Problem description: The records that follow must be printed exactly as they are.
-- Source material follows --
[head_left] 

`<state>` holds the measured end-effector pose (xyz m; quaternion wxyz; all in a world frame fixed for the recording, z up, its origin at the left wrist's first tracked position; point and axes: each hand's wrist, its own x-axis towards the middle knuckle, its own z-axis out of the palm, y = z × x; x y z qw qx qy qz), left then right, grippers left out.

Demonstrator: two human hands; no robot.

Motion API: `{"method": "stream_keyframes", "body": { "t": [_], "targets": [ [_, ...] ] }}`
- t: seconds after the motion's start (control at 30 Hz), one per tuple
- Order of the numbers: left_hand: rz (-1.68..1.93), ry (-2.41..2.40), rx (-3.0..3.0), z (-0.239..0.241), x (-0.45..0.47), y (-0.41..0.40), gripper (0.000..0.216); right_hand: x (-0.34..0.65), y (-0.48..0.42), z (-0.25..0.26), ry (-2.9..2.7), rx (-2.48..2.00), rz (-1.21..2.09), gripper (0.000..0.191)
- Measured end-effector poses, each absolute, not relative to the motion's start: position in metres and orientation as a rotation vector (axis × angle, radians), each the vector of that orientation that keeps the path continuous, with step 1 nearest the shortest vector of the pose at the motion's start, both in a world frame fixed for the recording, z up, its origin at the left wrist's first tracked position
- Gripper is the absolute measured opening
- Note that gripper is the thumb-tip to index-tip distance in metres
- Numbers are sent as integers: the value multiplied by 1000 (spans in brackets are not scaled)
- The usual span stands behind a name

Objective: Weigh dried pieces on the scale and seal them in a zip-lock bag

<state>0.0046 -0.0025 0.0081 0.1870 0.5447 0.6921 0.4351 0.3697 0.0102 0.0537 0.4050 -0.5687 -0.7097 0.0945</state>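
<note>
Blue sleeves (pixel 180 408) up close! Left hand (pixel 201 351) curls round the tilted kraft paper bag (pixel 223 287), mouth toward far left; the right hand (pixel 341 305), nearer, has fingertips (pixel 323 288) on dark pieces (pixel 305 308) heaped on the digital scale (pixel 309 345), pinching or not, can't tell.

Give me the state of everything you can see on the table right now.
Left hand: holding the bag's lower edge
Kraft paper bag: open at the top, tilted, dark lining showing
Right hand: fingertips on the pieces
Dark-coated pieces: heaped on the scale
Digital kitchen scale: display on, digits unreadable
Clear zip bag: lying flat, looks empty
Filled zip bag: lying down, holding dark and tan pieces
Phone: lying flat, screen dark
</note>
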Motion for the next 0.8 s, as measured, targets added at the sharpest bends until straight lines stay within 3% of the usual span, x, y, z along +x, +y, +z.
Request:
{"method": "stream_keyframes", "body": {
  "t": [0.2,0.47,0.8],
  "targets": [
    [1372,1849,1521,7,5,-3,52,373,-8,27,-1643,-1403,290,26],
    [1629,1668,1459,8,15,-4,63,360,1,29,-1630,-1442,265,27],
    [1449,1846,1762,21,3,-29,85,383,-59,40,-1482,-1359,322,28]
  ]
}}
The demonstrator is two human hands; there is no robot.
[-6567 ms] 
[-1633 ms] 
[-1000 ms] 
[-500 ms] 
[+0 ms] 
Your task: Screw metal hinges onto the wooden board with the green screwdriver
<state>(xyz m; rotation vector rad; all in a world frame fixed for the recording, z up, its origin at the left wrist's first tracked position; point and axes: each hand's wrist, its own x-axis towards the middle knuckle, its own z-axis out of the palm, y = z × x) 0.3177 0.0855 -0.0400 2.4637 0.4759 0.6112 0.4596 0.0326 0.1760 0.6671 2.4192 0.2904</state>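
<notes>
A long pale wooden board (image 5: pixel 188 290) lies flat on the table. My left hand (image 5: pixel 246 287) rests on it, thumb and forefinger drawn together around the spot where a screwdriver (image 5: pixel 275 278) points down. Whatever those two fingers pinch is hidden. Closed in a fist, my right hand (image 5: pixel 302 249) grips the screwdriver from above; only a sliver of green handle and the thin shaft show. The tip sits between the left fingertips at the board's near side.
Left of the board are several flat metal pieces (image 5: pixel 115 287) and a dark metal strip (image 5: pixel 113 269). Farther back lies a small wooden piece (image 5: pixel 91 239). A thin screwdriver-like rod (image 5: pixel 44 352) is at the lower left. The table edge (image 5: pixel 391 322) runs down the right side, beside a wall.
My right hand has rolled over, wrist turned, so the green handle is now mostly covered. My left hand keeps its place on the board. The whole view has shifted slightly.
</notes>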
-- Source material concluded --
Solution to the problem:
[head_left] 

`<state>` holds the measured end-effector pose (xyz m; quaternion wxyz; all in a world frame fixed for the recording, z up, its origin at the left wrist's first tracked position; point and axes: each hand's wrist, its own x-axis towards the middle knuckle, its own z-axis out of the palm, y = z × x; x y z qw qx qy qz), left then right, grippers left out.

Demonstrator: two human hands; no robot.

Motion API: `{"method": "stream_keyframes", "body": { "t": [_], "targets": [ [_, ...] ] }}`
- t: seconds after the motion's start (control at 30 Hz), one per tuple
- Order of the numbers: left_hand: rz (-1.68..1.93), ry (-2.41..2.40), rx (-3.0..3.0), z (-0.239..0.241), x (-0.45..0.47), y (-0.41..0.40), gripper (0.000..0.216); right_hand: x (-0.34..0.65), y (-0.48..0.42), z (-0.25..0.26), ry (-2.9..2.7), rx (-2.48..2.00), rz (-1.21..2.09), gripper (0.000..0.191)
- Measured end-effector poses, each absolute, not relative to the motion's start: position in metres and orientation as a rotation vector (axis × angle, radians), each the vector of that orientation that keeps the path continuous, with step 1 nearest the shortest vector of the pose at the motion's start, both in a world frame fixed for the recording, z up, its origin at the left wrist's first tracked position
- Gripper is the absolute measured opening
- Note that gripper is the thumb-tip to index-tip distance in metres
- Numbers are sent as integers: the value multiplied by 1000 (spans in brackets are not scaled)
- The usual span stands behind a name

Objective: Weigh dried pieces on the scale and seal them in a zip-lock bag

<state>0.0046 -0.0025 0.0081 0.1870 0.5447 0.6921 0.4351 0.3697 0.0102 0.0537 0.4050 -0.5687 -0.7097 0.0945</state>
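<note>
Blue sleeves (pixel 180 408) up close! Left hand (pixel 201 351) curls round the tilted kraft paper bag (pixel 223 287), mouth toward far left; the right hand (pixel 341 305), nearer, has fingertips (pixel 323 288) on dark pieces (pixel 305 308) heaped on the digital scale (pixel 309 345), pinching or not, can't tell.

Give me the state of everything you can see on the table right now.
Left hand: holding the bag's lower edge
Kraft paper bag: open at the top, tilted, dark lining showing
Right hand: fingertips on the pieces
Dark-coated pieces: heaped on the scale
Digital kitchen scale: display on, digits unreadable
Clear zip bag: lying flat, looks empty
Filled zip bag: lying down, holding dark and tan pieces
Phone: lying flat, screen dark
</note>
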Motion for the next 0.8 s, as measured, targets added at the sharpest bends until straight lines stay within 3% of the usual span, x, y, z along +x, +y, +z.
Request:
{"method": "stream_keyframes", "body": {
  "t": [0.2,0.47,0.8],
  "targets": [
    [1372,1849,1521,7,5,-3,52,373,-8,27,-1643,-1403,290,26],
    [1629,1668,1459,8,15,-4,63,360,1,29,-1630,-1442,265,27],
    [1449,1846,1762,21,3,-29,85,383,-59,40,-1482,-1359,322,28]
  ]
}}
The demonstrator is two human hands; there is no robot.
[-6567 ms] 
[-1633 ms] 
[-1000 ms] 
[-500 ms] 
[+0 ms] 
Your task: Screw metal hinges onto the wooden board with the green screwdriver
<state>(xyz m; rotation vector rad; all in a world frame fixed for the recording, z up, its origin at the left wrist's first tracked position; point and axes: each hand's wrist, its own x-axis towards the middle knuckle, its own z-axis out of the palm, y = z × x) 0.3177 0.0855 -0.0400 2.4637 0.4759 0.6112 0.4596 0.0326 0.1760 0.6671 2.4192 0.2904</state>
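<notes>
A long pale wooden board (image 5: pixel 188 290) lies flat on the table. My left hand (image 5: pixel 246 287) rests on it, thumb and forefinger drawn together around the spot where a screwdriver (image 5: pixel 275 278) points down. Whatever those two fingers pinch is hidden. Closed in a fist, my right hand (image 5: pixel 302 249) grips the screwdriver from above; only a sliver of green handle and the thin shaft show. The tip sits between the left fingertips at the board's near side.
Left of the board are several flat metal pieces (image 5: pixel 115 287) and a dark metal strip (image 5: pixel 113 269). Farther back lies a small wooden piece (image 5: pixel 91 239). A thin screwdriver-like rod (image 5: pixel 44 352) is at the lower left. The table edge (image 5: pixel 391 322) runs down the right side, beside a wall.
My right hand has rolled over, wrist turned, so the green handle is now mostly covered. My left hand keeps its place on the board. The whole view has shifted slightly.
</notes>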

No further answer is expected.